_Your instructions_
The required result is one figure, the count of lines below with the string "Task" in them.

(Data excerpts)
++++++++++

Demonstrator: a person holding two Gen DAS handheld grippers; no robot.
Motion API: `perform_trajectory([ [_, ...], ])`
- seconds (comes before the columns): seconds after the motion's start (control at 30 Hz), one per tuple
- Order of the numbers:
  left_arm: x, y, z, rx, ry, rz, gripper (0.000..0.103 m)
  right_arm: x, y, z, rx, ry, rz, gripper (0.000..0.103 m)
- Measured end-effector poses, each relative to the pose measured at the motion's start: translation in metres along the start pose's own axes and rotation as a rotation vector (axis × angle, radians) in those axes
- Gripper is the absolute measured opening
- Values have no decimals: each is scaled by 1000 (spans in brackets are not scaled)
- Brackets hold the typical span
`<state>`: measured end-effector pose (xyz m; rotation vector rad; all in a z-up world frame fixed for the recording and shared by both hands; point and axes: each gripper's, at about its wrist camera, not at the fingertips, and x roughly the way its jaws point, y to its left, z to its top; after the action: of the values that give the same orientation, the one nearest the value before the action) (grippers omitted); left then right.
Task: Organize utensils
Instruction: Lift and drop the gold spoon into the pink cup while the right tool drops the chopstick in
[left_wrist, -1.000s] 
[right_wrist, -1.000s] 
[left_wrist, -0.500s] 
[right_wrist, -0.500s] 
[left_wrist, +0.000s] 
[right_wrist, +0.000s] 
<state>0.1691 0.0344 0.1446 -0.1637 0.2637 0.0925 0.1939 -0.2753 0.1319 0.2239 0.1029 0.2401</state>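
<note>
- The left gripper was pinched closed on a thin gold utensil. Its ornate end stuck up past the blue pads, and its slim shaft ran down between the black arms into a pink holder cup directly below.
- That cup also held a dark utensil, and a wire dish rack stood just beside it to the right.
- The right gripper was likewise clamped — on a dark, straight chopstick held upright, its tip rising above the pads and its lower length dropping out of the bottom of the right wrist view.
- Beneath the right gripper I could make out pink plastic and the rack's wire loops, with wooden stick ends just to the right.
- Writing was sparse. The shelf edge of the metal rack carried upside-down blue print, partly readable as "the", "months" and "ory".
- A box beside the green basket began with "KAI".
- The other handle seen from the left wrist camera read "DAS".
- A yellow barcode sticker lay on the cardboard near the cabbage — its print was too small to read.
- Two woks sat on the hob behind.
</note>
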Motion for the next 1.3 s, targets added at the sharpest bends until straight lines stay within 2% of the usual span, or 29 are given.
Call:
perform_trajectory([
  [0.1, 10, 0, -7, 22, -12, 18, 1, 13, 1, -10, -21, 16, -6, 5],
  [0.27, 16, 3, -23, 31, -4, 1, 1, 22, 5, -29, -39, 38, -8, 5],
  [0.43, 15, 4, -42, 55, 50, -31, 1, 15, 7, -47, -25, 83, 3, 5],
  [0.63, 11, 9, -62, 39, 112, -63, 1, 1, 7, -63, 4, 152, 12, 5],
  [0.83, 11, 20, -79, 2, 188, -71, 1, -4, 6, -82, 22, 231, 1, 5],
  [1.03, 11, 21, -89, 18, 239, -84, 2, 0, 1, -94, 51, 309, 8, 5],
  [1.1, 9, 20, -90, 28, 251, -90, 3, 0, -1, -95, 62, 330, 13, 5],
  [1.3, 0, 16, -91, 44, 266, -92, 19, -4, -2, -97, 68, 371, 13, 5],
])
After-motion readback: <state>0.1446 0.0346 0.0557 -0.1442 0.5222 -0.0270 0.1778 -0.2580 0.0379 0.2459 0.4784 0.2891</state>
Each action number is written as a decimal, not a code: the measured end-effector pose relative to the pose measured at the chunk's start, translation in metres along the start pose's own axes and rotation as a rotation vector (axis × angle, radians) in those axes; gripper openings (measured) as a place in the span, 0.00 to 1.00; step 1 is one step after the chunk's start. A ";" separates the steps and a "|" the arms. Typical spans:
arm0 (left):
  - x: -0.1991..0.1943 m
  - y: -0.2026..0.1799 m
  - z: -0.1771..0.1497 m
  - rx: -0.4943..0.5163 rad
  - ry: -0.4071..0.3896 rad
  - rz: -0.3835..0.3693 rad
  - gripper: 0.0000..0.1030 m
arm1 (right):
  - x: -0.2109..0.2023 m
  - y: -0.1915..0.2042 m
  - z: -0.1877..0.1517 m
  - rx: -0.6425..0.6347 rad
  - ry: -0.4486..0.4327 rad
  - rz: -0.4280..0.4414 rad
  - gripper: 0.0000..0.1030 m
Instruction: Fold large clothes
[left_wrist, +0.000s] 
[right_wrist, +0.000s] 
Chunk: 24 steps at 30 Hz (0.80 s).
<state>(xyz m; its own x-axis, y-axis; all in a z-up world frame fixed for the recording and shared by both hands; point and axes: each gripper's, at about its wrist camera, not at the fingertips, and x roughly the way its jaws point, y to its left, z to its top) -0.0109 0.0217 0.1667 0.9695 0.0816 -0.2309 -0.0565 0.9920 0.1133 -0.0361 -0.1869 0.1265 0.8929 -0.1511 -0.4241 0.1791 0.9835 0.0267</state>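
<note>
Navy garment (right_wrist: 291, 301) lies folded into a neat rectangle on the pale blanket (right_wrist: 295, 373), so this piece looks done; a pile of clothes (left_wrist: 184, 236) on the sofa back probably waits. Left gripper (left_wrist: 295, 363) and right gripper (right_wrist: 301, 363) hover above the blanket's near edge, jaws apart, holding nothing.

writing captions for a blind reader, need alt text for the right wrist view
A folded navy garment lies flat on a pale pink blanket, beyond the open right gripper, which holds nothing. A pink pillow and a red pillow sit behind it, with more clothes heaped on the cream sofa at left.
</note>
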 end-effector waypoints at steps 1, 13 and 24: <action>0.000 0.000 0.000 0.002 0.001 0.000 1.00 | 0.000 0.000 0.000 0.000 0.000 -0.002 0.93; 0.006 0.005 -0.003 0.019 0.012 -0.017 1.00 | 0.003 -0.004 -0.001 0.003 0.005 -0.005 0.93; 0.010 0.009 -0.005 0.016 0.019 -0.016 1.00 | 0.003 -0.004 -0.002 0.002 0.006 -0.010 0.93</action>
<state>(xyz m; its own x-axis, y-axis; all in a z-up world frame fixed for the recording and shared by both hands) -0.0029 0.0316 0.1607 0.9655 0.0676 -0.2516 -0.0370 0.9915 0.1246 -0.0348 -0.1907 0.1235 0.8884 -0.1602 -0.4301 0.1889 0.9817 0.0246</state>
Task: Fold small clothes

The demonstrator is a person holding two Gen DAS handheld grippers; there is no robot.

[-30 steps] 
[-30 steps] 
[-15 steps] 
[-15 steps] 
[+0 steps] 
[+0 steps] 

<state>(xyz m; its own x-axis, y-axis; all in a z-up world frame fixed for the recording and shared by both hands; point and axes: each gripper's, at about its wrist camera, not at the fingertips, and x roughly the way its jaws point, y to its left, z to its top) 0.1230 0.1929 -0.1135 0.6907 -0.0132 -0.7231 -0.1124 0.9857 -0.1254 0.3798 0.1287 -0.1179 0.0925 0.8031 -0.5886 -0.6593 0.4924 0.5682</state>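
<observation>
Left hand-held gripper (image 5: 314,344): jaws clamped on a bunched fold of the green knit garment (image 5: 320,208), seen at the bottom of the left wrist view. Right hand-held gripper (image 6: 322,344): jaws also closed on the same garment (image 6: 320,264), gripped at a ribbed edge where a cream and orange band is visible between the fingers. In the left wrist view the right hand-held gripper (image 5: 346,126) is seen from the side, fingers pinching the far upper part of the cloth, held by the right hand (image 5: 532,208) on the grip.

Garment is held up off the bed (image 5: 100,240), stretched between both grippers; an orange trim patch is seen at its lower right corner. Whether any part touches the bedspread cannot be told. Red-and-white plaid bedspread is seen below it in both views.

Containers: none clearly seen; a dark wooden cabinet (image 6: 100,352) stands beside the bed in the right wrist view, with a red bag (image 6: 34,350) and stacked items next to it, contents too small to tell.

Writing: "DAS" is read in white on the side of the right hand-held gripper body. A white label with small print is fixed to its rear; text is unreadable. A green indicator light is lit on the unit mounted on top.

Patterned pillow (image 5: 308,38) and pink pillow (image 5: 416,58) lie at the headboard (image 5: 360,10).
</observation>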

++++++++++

_Written answer_
2